When writer Lee Israel found herself struggling to make ends meet in the early ‘90s, she resorted to a life of literary crime—specifically, stealing and forging letters written by authors and celebrities. In 2008, she told NPR that she “took a couple of Fanny Brice letters, slipped them in my sneakers, and sold them to a place called Argosy on the east side of New York City.” She added salacious details to the next batch of stolen Brice letters so that she could ask for a higher price—then switched to creating entirely forged letters by writers like Dorothy Parker and Noël Coward. 

“I had a whole cock-and-bull story made up about the cousin who died and left me these wonderful letters,” Israel explained, but she also described the dealers she sold to as “spectacularly incurious.” When a dealer discovered her forgeries, Israel simply changed tack: She switched out genuine letters from libraries with duplicates that she had created, allowing her to sell the real items through an accomplice. She ended up stealing, embellishing, or outright forging more than 400 letters.

The FBI caught Israel in 1992 and she served six months under house arrest and then five years’ probation. While the FBI were successful in rounding up many of her forgeries, they admit that some are probably still out there. In 2008, Israel published Can You Ever Forgive Me?, an autobiography about her criminal activities, which was later adapted into a 2018 film of the same name with Melissa McCarthy in the starring role.

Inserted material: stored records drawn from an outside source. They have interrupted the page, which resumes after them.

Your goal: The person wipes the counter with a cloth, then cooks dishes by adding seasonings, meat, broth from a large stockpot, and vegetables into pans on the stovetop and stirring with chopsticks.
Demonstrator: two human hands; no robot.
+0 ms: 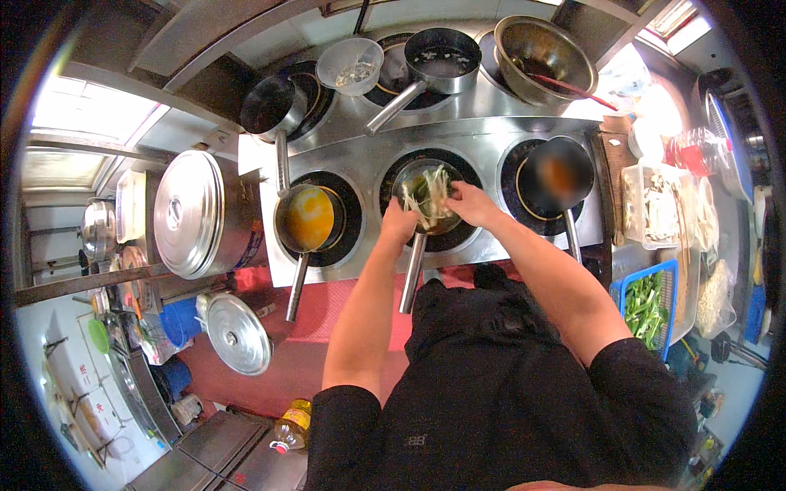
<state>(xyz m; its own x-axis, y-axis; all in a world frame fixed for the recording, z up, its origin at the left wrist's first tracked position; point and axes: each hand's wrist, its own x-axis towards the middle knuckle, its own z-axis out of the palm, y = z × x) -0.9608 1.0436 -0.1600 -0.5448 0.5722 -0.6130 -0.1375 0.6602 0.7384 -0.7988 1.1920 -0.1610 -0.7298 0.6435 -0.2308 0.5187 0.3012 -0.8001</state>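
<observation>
Both my hands are over a metal saucepan on the front middle burner, which holds greens and pale, stringy pieces that look like enoki mushrooms. My left hand is at the pan's left rim, its fingers on some of the pale strands. At the right rim my right hand has its fingers closed on more of them. A saucepan with yellow-orange liquid stands on the front left burner. Another pan sits on the front right burner; its contents are blurred.
Behind stand two saucepans, a plastic bowl and a large metal bowl. A lidded stockpot is at left. To the right are a plastic tub of pale strips and a blue basket of greens. Pan handles project over the front edge.
</observation>
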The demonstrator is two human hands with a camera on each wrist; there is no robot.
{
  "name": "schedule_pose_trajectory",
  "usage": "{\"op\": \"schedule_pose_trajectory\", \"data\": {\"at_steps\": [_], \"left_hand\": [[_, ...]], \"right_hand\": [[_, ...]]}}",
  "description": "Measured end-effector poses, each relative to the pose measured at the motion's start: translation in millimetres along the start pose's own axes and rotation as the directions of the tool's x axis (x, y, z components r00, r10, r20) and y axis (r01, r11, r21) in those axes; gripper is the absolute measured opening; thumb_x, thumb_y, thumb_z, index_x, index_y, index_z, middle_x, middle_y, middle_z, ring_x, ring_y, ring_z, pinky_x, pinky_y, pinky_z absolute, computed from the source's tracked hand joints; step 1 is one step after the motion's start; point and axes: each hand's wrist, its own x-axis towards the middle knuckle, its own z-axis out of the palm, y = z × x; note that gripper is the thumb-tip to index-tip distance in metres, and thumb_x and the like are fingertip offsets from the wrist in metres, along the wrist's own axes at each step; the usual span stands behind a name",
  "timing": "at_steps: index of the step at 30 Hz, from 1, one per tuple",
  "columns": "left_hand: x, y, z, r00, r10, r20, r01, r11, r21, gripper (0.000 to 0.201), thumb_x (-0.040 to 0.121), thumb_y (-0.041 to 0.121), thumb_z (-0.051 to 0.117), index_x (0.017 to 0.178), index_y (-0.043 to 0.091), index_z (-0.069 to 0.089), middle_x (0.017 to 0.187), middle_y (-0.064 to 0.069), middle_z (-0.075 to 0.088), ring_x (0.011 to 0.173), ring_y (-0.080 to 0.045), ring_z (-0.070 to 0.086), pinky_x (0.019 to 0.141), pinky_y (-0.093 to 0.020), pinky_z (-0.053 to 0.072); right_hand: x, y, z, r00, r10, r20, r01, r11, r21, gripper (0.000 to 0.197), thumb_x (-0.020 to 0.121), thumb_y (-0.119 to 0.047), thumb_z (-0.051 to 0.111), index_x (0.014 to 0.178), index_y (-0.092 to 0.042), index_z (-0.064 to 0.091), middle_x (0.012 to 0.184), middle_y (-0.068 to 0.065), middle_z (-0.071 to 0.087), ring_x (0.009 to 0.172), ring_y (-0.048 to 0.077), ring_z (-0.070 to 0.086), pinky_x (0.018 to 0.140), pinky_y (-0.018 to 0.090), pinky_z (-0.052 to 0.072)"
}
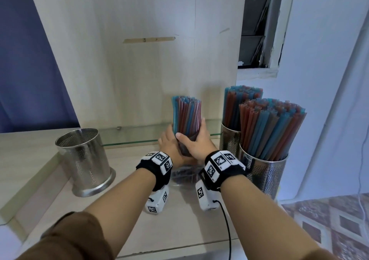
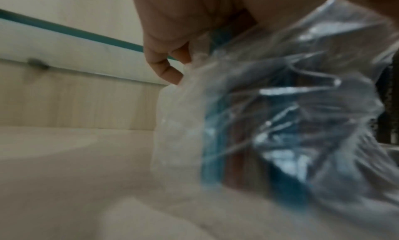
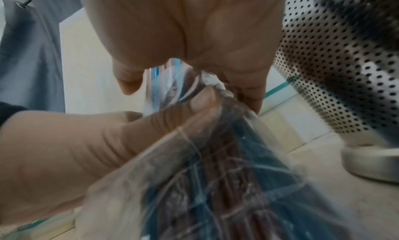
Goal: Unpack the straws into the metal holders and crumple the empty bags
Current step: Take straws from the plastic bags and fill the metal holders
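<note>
Here both hands close around one upright bundle of straws [image 1: 186, 118], blue and reddish-brown, standing on the pale wooden counter [image 1: 40, 146] between the holders. The left hand [image 1: 169, 144] wraps the bundle's left side, and in the left wrist view its curled fingers [image 2: 170, 73] pinch the clear plastic bag [image 2: 280, 107] that still sheathes the lower part of the straws. The right hand [image 1: 196, 142] grips the right side, thumb laid across the front; the right wrist view shows its fingers [image 3: 248, 90] bent round the crinkled plastic. To the left, well apart, stands an empty perforated metal holder [image 1: 85, 160]. To the right, two perforated holders, the near one [image 1: 263, 172] and the far one [image 1: 229, 138], are packed with straws. A glass shelf [image 1: 135, 136] runs along the wooden back panel [image 1: 139, 60] behind the bundle.
</note>
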Motion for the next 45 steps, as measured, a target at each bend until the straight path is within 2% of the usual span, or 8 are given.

9. The Attempted Sale of Shakespeare’s (Stolen) First Folio

A copy of Shakespeare’s First Folio (but not the stolen one).
A copy of Shakespeare’s First Folio (but not the stolen one). / Anadolu Agency/GettyImages

In 2008, Raymond Scott visited the Folger Shakespeare Library in Washington, D.C., to have his copy of Shakespeare’s First Folio appraised. What he failed to realize was that each of the 235 known copies of the Folio has been meticulously analyzed—which meant that even though some of its most distinctive pages had been removed, Scott’s volume was quickly identified as the copy stolen from England’s Durham University 10 years earlier.

Scott, who lived just 10 miles away from the university, claimed that he had bought the Folio in Cuba. His theft couldn’t be proven at the time, but he was sentenced to eight years in prison for handling the stolen book. During the last week of his trial in 2010, he actually admitted to a Chronicle Live reporter that he stole the book, claiming to have used “a hacksaw and a pair of pliers” to break open the cabinet it was kept in—but he later retracted the statement, saying he was just joking.